Caching means the temporary storage of web page files such as CSS stylesheet, JavaScript files, images and other binary object files (media files, PDFs, etc.) by the web browser. caching help reduce bandwidth consumption as well as increase site loading speed because the browsers uses the cache files it has rather than re-downloading them again.
If your website is powered by CloudFlare CDN, by default it will have a browser cache time to live(TTL) set to a day. according to Google, static resources should have a cache lifetime of at least a week.
Cloudflare cache setup overwrite the default cache settings sent by the web page header. say your origin server headers may be set to cache for 2 weeks and you set CloudFlare to cache your site for a month, CloudFlare will ignore that sent by your server and instead forward the cache instruction you had set in CloudFlare to the web browser to obey. follow the steps below to learn how to set cache via Cloudflare.
- Login to your CloudFlare dashboard, click the settings icon and choose Page rules.

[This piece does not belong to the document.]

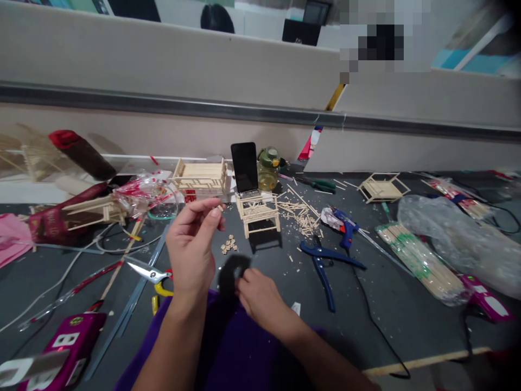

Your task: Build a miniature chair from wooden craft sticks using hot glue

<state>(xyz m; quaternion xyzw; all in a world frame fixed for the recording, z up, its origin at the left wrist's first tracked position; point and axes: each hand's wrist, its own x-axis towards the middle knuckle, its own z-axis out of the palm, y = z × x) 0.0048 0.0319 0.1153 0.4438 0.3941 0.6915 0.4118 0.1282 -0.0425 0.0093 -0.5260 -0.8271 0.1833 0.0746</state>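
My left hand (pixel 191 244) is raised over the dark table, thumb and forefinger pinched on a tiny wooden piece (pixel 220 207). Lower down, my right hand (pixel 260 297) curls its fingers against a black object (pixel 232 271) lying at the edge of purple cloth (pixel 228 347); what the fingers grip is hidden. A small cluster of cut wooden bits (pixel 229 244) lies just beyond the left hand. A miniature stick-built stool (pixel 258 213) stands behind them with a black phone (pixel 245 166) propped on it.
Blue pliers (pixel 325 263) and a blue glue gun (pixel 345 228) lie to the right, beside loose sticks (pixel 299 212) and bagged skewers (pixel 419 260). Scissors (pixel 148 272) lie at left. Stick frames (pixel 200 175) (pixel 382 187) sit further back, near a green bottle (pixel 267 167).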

- Setting up Page rule in cloudflare is only active or operational in the URL pattern inserted. By using the asterisk (*) character, you can create powerful dynamic patterns that can match a series of URLs, rather than just one. let’s examine the different url pattern and their matching.
- yoursite.com – creating a pagerule for this url pattern is only active to that url but not subdomains(e.g – blog.yoursite.com) or folder/file path(e.g – yoursite.com/blog) of the url.
- yoursite.com/* – this pattern matches for example: yoursite.com/blog, yoursite.com/directory but does not match blog.yoursite.com
- *.yoursite.com this pattern matches example: blog.yoursite.com, www.yoursite.com But does not match: yoursite.com
- *.yoursite.com/* – this rule only matches for example: blog.yoursite.com/directory
Now that you have decided the URL pattern to set cache for, next is setting up the cache rule.
in Custom caching choose “Basic caching” or do otherwise only if you know what you are doing.
in Browser cache expire TTL, as per Google advice, choose a date equal or greater than a week(7 days).
Afterward, click the Add rule to activate.
After setting cache to expire in 8 days time for wapden.net, a look into the HTTP Header one of it image URL http://wapden.net/wapden.png via my simple HTTP Header checker tool reveals
Expires: Fri, 27 Sep 2013 15:11:00 GMT
Cache-Control: public, max-age=691200
From the aboveFri, 27 Sep 2013 15:11:00 GMT from today is 8 days time and also converting 691200 seconds to days i.e 691200/60/60/24 equals 8 days
If you do not want to use the CloudFlare Page rule, you can also set Cache from your website Performance settings page as illustrated in the image below.
Note: I conducted a caching experiment and discovered that Cache set using website performance settings can be overridden by that set via Pagerule.